▶ [Required action]: Below are some records. Output the lines from the first one through the line that holds "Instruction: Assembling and", exactly as written, with no pictures.

▶ [Excerpts from a dataset]:

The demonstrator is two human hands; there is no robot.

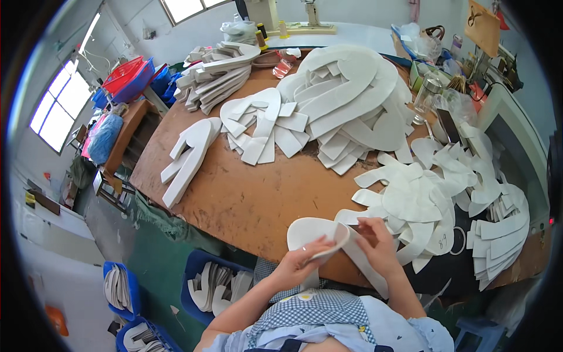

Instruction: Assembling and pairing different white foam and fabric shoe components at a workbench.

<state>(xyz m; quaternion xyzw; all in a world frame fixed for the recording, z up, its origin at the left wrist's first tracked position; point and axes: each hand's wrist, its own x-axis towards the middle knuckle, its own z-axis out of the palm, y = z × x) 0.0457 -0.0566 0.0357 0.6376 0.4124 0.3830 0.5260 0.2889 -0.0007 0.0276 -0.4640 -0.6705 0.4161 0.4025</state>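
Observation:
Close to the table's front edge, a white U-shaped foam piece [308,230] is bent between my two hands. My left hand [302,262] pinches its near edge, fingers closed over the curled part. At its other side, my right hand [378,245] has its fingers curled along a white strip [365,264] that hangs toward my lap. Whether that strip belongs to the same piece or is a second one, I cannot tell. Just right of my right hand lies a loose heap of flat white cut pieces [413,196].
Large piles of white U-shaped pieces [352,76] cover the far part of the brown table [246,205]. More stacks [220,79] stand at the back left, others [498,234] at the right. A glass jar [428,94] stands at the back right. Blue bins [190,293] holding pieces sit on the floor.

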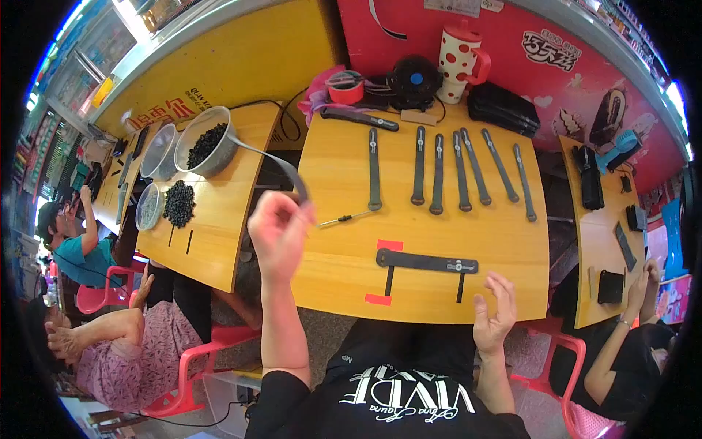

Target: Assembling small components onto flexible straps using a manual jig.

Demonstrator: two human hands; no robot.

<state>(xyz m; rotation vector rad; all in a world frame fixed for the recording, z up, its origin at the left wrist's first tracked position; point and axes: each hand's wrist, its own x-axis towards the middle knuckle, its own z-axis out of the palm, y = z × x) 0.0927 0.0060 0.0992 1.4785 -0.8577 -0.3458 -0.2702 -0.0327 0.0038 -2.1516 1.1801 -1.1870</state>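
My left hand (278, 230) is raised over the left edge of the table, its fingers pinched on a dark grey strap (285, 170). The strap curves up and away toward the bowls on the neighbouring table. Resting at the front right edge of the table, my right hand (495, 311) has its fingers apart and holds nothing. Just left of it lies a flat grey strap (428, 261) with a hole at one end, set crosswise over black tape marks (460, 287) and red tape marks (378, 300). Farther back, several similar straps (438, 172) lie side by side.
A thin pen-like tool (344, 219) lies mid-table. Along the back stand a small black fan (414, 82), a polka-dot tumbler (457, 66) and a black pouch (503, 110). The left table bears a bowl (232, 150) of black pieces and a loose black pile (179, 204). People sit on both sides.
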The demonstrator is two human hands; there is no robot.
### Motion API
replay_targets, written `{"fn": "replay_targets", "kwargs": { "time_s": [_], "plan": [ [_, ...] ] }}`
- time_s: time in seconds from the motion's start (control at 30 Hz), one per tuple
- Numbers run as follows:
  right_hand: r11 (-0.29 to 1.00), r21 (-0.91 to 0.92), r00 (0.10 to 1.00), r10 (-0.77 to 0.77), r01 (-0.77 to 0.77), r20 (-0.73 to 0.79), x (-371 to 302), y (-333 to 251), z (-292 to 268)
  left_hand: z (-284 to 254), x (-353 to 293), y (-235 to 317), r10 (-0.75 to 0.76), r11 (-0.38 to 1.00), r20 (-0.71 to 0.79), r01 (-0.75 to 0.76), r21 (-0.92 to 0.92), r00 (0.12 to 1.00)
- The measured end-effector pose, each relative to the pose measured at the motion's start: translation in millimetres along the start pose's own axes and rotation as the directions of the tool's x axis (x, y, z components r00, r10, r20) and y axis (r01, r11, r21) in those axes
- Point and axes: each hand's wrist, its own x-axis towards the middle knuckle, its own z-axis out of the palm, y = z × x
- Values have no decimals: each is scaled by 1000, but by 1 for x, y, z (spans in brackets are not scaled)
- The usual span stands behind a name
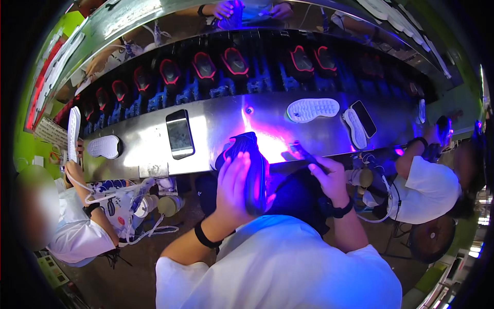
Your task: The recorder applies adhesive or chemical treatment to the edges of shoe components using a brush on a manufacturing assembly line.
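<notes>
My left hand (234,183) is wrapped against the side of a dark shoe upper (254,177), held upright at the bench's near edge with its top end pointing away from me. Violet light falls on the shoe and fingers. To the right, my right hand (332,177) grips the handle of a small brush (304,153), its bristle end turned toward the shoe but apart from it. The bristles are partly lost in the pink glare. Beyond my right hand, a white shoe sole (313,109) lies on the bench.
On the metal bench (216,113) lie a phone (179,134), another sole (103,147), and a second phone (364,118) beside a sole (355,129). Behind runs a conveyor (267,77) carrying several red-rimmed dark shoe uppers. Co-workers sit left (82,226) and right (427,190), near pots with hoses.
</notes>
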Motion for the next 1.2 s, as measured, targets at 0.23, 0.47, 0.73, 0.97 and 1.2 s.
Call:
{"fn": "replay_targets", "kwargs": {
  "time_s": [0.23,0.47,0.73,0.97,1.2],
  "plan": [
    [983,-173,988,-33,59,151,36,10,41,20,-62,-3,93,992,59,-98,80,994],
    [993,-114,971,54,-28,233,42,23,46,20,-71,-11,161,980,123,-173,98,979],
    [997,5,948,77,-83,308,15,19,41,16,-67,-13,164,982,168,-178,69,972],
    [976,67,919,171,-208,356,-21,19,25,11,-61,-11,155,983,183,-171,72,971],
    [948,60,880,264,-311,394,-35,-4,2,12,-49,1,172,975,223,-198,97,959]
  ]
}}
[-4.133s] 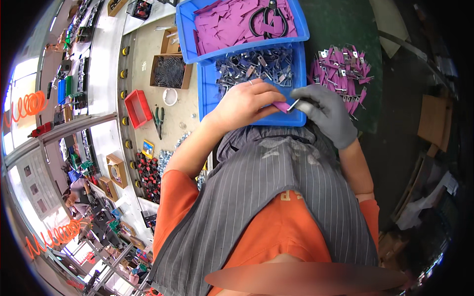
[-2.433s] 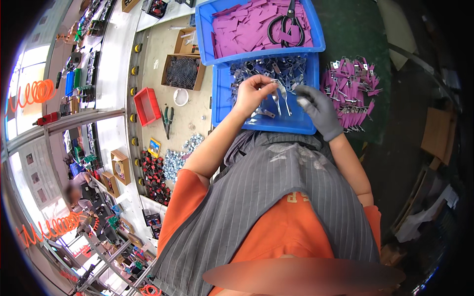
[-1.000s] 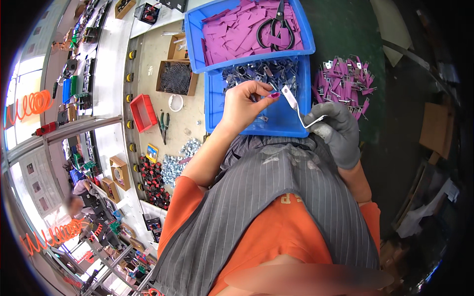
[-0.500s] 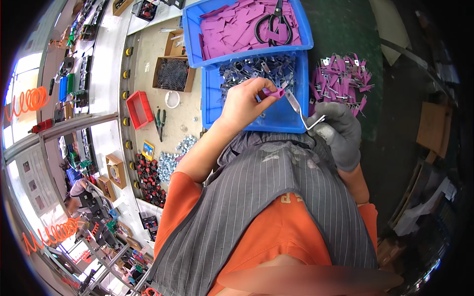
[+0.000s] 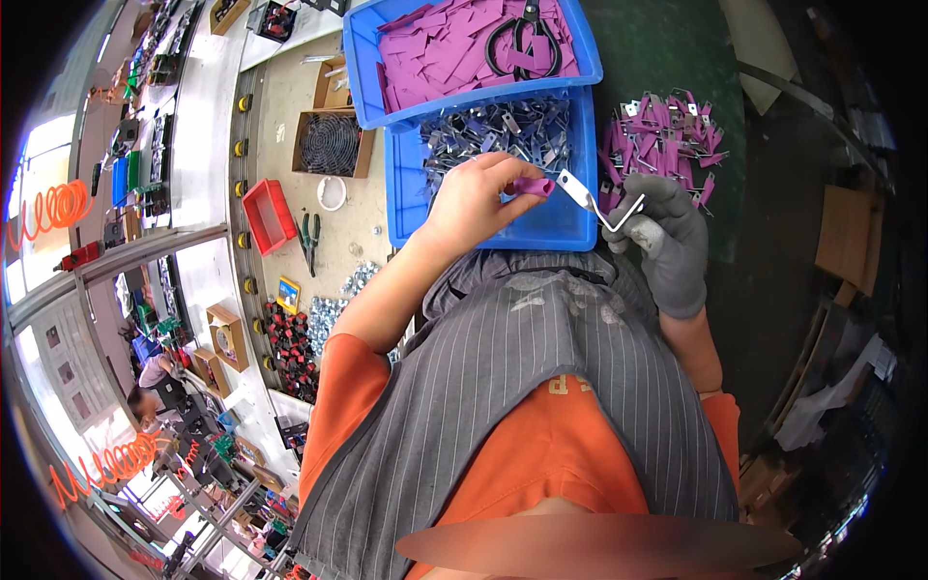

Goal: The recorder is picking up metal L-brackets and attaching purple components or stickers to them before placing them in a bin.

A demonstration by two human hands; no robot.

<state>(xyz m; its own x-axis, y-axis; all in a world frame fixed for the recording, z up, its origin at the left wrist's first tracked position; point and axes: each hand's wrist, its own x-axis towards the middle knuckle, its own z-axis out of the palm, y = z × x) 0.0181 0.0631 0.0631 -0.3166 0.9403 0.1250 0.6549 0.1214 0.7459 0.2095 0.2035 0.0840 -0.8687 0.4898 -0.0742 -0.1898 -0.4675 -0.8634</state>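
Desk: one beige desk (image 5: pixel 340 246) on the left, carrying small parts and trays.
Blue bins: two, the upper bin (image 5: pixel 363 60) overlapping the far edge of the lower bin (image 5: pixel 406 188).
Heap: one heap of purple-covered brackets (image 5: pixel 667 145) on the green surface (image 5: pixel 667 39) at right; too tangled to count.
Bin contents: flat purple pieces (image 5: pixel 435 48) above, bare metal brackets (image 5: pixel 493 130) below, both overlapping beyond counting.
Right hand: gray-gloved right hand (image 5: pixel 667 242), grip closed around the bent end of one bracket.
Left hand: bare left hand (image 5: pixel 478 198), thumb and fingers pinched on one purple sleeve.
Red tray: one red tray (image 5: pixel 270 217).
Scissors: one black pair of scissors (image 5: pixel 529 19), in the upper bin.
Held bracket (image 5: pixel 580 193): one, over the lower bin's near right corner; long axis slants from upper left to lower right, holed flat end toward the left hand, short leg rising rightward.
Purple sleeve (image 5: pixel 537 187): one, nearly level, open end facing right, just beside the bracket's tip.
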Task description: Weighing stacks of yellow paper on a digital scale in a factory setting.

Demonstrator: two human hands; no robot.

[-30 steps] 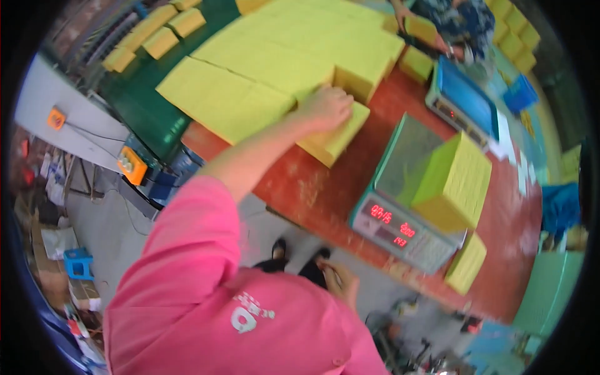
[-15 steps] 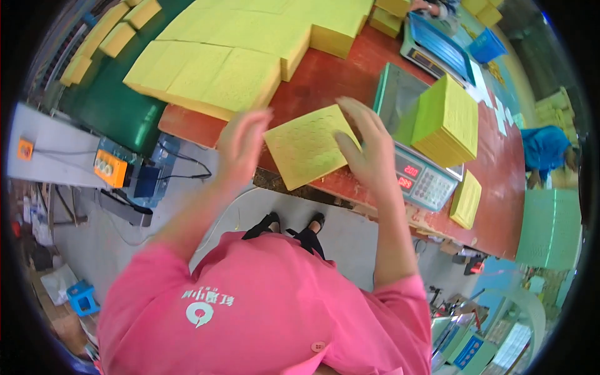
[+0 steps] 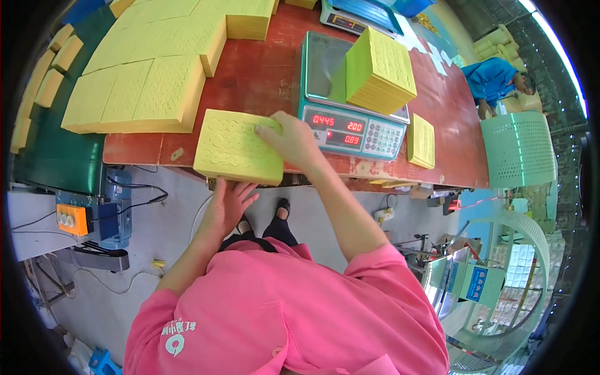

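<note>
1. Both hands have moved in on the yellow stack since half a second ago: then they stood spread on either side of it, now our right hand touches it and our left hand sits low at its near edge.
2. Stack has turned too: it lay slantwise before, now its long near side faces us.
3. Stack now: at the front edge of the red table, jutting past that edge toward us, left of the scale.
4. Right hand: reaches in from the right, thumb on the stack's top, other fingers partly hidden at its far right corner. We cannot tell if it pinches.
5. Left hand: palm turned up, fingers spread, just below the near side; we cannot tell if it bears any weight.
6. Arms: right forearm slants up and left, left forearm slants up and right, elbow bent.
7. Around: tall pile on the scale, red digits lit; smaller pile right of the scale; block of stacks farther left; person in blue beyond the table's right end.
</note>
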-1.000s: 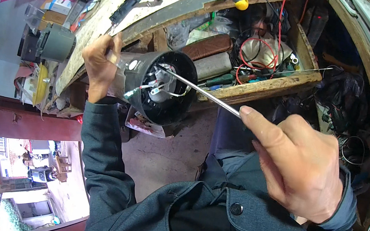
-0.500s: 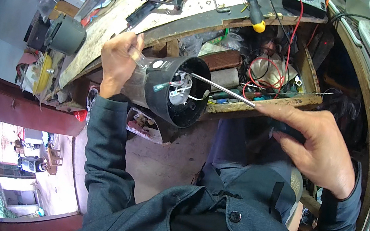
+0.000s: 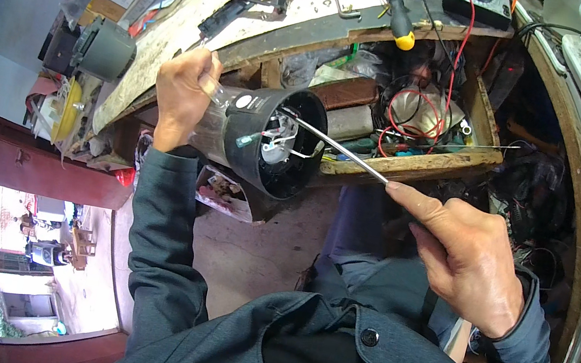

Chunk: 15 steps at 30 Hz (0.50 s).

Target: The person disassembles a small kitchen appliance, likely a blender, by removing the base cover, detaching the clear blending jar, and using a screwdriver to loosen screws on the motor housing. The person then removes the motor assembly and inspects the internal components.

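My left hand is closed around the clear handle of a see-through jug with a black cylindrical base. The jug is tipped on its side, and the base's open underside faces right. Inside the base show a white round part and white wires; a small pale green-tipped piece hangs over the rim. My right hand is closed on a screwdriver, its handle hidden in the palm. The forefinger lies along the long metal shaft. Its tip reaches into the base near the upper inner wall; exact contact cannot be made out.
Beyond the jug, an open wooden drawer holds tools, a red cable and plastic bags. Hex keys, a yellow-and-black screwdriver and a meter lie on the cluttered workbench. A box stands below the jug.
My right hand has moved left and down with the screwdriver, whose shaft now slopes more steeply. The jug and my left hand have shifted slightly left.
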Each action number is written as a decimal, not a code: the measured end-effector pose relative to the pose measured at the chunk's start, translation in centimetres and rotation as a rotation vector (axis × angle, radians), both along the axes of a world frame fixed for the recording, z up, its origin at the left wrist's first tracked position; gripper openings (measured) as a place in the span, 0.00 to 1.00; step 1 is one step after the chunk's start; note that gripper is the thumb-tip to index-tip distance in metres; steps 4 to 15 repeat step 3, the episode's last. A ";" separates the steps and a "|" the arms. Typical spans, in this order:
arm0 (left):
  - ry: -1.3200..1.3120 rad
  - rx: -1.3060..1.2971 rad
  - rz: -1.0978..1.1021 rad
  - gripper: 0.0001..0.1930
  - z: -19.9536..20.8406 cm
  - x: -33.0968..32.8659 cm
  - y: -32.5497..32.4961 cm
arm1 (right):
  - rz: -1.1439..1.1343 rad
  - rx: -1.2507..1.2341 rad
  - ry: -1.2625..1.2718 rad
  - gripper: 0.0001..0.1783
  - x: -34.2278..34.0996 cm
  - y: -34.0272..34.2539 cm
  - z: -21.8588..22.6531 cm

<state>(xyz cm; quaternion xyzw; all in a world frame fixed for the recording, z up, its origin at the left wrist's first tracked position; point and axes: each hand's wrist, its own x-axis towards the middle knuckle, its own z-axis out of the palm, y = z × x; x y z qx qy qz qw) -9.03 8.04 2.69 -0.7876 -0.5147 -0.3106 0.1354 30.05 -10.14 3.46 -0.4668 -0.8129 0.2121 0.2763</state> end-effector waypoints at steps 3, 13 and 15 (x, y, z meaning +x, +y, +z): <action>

▶ [Task answer]:
The demonstrator is two human hands; there is no robot.


Instruction: Assembling and pairing different white foam and fabric shoe components at a workbench.

Nothing else is left to add to this answer.